BACKGROUND: A phase 2 trial was conducted to determine the toxicity and efficacy of combined weekly topotecan and biweekly bevacizumab in patients with primary or secondary platinum-resistant ovarian, peritoneal, or fallopian tube cancer (OC). METHODS: Patients were treated with bevacizumab 10 mg/kg on days 1 and 15 and topotecan 4 mg/m2 on days 1, 8, and 15 of a 28-day cycle until progressive disease (PD) or excessive toxicity. The primary endpoint was progression-free survival (PFS); secondary objectives included overall survival (OS), objective response, and toxicity. RESULTS: Patients (N = 40) received a median of 8 treatment cycles.
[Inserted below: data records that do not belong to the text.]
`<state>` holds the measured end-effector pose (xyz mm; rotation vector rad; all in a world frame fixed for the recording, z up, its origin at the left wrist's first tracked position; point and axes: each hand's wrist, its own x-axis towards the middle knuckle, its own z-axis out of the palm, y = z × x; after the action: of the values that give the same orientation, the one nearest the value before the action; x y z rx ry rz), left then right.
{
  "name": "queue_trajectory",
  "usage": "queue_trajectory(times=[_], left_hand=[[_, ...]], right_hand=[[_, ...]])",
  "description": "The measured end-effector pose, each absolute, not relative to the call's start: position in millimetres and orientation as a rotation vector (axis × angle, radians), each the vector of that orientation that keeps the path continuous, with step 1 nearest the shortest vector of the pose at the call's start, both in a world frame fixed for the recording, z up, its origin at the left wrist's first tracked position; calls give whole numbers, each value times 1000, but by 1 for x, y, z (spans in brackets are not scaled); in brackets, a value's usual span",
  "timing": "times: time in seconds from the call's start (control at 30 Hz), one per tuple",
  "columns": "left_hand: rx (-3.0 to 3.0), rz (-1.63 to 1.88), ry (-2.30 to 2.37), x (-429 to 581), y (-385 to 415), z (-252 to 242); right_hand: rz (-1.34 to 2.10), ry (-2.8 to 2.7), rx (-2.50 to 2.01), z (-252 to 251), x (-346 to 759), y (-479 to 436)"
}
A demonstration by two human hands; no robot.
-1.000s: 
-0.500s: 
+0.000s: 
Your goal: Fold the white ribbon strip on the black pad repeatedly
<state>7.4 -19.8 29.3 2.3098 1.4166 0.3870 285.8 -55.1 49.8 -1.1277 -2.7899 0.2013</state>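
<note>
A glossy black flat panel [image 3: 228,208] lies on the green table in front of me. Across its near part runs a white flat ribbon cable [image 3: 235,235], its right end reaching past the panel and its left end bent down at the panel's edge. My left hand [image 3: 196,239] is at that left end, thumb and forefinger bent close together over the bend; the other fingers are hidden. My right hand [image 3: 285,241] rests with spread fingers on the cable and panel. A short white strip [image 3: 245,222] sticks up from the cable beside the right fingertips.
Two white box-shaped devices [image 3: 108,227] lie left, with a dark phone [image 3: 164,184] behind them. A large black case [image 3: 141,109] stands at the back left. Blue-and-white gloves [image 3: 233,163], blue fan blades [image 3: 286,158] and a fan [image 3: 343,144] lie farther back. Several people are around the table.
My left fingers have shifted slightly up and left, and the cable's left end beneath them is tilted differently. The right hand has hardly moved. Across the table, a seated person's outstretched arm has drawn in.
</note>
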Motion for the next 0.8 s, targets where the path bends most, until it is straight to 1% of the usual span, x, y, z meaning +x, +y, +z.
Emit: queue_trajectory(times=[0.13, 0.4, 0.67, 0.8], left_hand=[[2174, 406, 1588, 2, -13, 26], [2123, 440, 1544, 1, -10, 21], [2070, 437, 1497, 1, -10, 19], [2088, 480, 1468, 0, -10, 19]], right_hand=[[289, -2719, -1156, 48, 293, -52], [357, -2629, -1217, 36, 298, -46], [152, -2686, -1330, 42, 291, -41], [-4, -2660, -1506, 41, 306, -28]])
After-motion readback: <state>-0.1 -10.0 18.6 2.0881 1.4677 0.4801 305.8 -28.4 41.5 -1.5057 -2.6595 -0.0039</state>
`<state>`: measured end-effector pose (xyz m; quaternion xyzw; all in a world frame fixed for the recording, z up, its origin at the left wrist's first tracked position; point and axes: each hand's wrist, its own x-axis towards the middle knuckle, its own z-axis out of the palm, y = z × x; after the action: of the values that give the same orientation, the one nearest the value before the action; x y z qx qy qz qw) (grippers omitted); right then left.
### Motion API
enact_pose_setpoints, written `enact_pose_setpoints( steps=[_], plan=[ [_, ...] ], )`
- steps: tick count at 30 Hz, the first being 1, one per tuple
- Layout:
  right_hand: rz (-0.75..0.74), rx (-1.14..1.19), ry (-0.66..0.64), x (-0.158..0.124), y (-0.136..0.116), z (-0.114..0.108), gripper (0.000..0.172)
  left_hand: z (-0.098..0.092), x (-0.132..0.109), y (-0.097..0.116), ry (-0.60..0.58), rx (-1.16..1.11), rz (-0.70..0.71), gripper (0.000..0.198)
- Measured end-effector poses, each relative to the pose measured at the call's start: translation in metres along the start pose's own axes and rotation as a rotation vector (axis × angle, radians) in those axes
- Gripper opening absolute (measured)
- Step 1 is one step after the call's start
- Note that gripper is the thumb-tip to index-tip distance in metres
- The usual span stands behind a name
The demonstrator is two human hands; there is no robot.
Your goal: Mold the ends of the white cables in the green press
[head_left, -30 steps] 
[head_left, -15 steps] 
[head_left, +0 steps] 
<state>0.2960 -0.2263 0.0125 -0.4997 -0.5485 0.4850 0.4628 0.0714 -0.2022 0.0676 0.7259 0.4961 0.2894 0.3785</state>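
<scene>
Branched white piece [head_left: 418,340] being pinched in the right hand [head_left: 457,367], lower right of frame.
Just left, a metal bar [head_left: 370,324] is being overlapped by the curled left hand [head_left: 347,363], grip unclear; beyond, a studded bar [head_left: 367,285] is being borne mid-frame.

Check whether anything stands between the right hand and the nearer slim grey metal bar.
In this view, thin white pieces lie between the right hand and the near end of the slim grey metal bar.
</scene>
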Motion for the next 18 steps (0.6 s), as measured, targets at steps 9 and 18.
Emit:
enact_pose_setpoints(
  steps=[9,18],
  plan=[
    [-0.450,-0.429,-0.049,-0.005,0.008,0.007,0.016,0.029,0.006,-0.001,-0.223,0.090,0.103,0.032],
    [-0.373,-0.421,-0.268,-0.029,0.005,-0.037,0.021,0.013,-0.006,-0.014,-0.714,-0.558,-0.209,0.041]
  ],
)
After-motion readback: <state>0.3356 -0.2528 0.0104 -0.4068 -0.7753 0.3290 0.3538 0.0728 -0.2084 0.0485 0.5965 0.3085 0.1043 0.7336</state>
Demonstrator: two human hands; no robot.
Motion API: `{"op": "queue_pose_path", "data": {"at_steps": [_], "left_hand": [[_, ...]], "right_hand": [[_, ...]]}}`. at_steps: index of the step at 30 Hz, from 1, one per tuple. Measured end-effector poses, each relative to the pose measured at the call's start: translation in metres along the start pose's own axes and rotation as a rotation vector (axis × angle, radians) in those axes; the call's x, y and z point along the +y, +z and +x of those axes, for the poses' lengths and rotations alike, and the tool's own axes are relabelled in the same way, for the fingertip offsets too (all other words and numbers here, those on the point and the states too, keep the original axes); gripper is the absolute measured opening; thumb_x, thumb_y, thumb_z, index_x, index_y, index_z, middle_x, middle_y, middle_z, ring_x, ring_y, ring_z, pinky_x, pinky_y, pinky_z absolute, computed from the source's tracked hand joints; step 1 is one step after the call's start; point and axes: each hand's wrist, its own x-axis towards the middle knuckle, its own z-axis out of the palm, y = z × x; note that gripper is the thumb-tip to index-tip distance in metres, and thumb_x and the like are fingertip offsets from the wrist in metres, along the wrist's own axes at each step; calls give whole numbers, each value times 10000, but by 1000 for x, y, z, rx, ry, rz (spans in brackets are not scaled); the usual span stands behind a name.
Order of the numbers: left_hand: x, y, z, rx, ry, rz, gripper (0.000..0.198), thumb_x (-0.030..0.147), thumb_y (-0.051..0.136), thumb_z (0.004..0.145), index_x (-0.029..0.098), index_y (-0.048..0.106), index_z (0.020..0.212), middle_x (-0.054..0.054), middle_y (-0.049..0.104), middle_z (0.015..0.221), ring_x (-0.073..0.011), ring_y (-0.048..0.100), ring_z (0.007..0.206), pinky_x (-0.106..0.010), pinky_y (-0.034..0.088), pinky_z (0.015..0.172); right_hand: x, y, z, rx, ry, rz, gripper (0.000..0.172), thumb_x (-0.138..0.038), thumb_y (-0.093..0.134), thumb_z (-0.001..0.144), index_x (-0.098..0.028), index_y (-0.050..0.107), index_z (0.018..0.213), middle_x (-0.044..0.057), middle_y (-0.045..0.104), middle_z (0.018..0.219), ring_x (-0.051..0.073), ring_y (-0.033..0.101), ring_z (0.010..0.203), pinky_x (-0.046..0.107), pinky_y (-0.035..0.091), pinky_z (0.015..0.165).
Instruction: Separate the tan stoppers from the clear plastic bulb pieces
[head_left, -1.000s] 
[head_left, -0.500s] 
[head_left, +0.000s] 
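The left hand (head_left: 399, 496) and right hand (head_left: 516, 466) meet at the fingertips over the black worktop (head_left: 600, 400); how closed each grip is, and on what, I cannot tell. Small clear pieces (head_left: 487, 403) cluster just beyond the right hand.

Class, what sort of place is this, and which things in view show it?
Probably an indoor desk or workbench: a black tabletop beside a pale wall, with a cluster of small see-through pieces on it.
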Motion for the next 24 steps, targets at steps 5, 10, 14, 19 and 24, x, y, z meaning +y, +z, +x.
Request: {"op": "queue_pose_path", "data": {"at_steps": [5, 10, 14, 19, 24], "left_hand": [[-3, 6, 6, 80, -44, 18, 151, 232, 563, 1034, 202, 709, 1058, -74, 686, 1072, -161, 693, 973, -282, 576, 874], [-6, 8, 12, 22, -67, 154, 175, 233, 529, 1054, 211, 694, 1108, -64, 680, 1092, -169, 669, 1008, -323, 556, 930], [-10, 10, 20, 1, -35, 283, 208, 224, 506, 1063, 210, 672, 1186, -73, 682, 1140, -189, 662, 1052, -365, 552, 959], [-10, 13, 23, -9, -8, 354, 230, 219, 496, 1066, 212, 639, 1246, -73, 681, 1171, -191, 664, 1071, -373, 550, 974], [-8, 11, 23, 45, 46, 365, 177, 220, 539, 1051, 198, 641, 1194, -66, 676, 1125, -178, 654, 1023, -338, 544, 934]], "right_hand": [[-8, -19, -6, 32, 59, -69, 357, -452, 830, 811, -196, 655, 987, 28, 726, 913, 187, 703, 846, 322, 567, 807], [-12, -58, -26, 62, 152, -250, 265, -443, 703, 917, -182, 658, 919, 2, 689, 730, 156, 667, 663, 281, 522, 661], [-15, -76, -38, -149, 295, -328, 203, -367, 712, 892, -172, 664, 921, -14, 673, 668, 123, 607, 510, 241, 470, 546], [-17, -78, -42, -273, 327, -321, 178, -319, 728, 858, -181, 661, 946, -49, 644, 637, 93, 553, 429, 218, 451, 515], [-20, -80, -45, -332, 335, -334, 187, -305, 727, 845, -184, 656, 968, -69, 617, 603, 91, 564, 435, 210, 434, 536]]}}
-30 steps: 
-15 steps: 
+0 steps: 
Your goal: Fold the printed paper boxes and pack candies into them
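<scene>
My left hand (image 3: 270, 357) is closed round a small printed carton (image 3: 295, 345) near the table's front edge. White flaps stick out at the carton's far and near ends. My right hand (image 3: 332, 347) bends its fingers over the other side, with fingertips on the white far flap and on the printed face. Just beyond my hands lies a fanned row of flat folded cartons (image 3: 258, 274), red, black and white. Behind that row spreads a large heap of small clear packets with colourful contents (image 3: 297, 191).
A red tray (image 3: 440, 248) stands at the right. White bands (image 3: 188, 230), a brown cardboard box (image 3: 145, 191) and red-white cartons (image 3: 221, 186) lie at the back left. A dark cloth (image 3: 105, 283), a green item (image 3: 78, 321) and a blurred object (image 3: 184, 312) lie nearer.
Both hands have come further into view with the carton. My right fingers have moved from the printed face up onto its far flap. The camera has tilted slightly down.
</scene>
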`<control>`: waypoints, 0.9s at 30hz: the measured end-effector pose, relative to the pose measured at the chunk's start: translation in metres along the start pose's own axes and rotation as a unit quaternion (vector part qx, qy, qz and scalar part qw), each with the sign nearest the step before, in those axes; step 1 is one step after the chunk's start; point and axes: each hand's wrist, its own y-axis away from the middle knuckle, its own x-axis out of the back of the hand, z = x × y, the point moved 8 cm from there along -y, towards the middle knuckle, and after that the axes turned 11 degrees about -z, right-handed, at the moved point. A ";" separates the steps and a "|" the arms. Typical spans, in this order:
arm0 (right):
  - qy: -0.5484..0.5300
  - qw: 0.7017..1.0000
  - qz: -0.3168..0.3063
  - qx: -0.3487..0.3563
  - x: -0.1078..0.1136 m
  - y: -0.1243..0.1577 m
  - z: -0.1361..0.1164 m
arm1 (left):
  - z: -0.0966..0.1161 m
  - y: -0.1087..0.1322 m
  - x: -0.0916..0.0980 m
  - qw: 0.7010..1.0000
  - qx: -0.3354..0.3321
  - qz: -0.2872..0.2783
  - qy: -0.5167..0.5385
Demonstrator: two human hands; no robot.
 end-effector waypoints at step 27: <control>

Toxicity was generally mild or moderate, with neutropenia (18%), hypertension (20%), gastrointestinal toxicity (18%), pain (13%), metabolic toxicity (15%), bowel obstruction (10%), and cardiotoxicity (8%) being the most common grade 3 and 4 adverse events. No bowel perforations, febrile neutropenia, or treatment-related deaths occurred. Median PFS and OS were 7.8 (95% confidence interval [CI], 3.0-9.4) and 16.6 months (95% CI, 12.8-22.9), with 22 (55%) patients progression-free for ≥6 months. Ten (25%) patients had partial response (PR), 14 (35%) had stable disease (SD), and 16 (40%) had PD. Patients treated with 2 prior regimens received greater benefit than patients treated with 1: PR/SD, 78.9% versus 42.9% (P =.03); median PFS, 10.9 versus 2.8 months (P =.08); median OS, 22.9 versus 12.8 months (P =.02). CONCLUSIONS: A weekly topotecan and biweekly bevacizumab combination demonstrates acceptable toxicity and encouraging efficacy in patients with platinum-resistant OC; further study is warranted.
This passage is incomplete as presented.